The Housekeeper and the Professor, by Ogawa Yoko

Translated by Stephen Snyder

(2003, translated 2009)

Picador

(Novella)

Like her dystopian novel about institutionalized, nationwide forgetting, The Memory Police, Ogawa’s The Housekeeper and the Professor features a character who is a victim of his own inability to remember anything since a car accident he experienced in 1975—twenty years ago. The Professor’s situation is further complicated because his mind is like a film that can only record eighty minutes of information before it disintegrates and he must begin again. He lives in a run-down cottage at the back of a property owned by his sister-in-law. She manages his care by hiring housekeepers to watch over him. To date, she has hired and fired nine housekeepers, suggesting that the position is exceedingly difficult and that the client is especially troublesome. The single mother who takes the position next is patient and tenacious. She recognizes quickly that the Professor has never stopped being a mathematician and that he interacts with the world using two strategies. When he is confused about a social interaction or ill at ease, he asks questions that can only be answered with numbers, allowing him to explicate exhaustively on the significance of whatever numerical response arises. Thus, he asks people their birthday, their height, and their shoe size. He also uses notes as reminders of anything he notices during his moments of clarity and pins them to his suit, so many that he rustles when he walks. Unlike the cold, resigned, and fading characters in The Memory Police, The Caretaker and the Professor is exquisitely warm and engaging. The housekeeper begins bringing her young son to her work and discovers that the Professor blossoms in the boy’s company. Remarking on the child’s flat head—a point of shame for the boy–, he decides to call him after the mathematical sign he resembles: “Square Root” or “Root.” The mother and daughter soon become involved in the Professor’s two obsessions: mathematics and baseball, becoming something of a family. This is the first of many books from East Asia I encountered that focused on aging and with the disease of dementia.

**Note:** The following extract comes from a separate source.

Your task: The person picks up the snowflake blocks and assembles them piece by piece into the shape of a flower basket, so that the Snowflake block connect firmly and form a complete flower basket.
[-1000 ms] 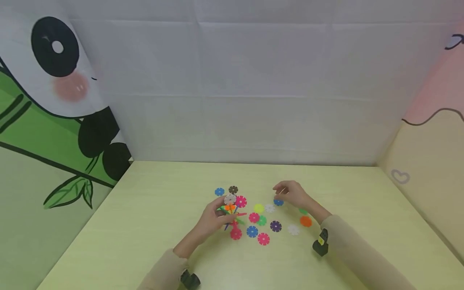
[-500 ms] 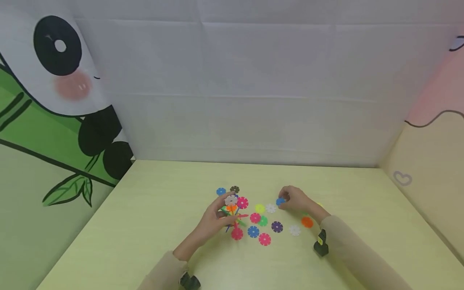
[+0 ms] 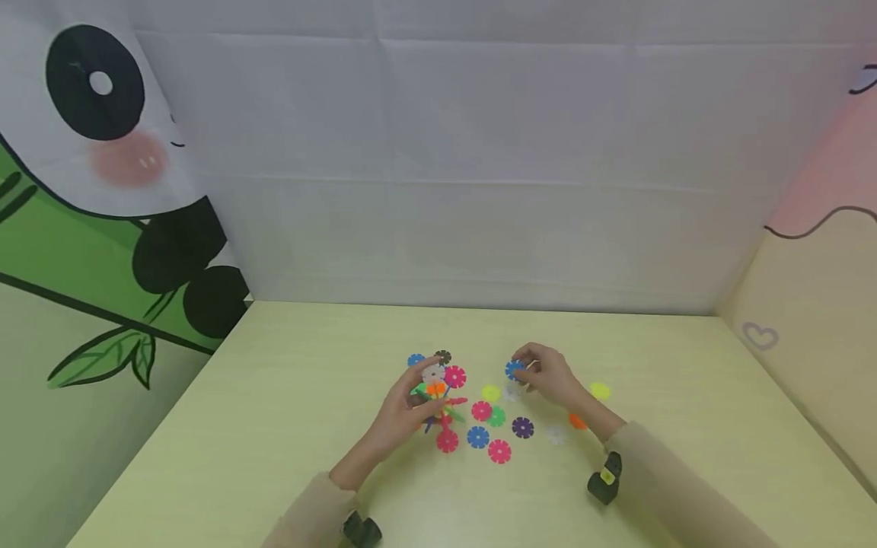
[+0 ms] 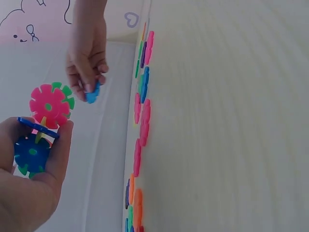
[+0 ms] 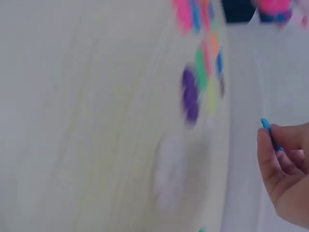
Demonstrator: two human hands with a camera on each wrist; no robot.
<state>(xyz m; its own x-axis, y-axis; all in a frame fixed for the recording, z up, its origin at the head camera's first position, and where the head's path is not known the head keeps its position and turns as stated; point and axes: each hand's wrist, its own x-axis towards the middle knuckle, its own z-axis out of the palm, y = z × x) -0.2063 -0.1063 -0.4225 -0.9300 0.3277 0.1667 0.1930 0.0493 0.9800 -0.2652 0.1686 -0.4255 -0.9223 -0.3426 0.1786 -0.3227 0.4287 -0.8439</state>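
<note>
L hand (image 3: 400, 411): grip curled round a multicol. disc assy. (image 3: 435, 390), held above the surface (image 3: 205, 457), just L of ctr. Visible in assy.: white disc (image 3: 433, 374), pink disc (image 3: 455, 377); per L wrist view, also a dk. blue disc (image 4: 32, 153) w/ a second blue piece (image 4: 38, 127) nr. edge-on above it. Remainder partly hidden by the L hand.

R hand (image 3: 553, 374): grip pinching one lt. blue disc (image 3: 514, 371) betw. thumb and fingers. Disc is raised off the surface, R of assy. and apart from it. R wrist view shows same disc nr. edge-on.

Loose discs, flat on surface betw. the hands and toward the near side: yellow disc (image 3: 490, 393), red-pink disc (image 3: 482, 412) beside a green disc (image 3: 497, 416), purple disc (image 3: 523, 428), mid-blue disc (image 3: 478, 437), near pink disc (image 3: 499, 451), pale disc (image 3: 556, 435). Beyond L hand: brown disc (image 3: 443, 356). Nr. R forearm: orange disc (image 3: 578, 421), partly covered; outer yellow disc (image 3: 600, 391) on far side.

Surr.: wrist cams at L cuff (image 3: 361, 529) and R cuff (image 3: 604, 483); white backdrop (image 3: 438, 152) behind surface; cartoon panel (image 3: 103, 160) at L, pink/cream panel (image 3: 822, 274) at R.
</note>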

“He hoisted Root on his back, and though I tried to remind him that the child hadn’t hurt his legs, he ran off to the doctor’s carrying the boy piggyback. To be honest, the ride seemed so rough that I was worried the wound would open up again. It could hardly have been easy for the Professor to carry a sixty-pound child on his back, but he was stronger than I thought…Root pulled his Tiger’s cap down over his eyes and buried his face in the Professor’s back, less from pain than from the embarrassment of being seen.” (68)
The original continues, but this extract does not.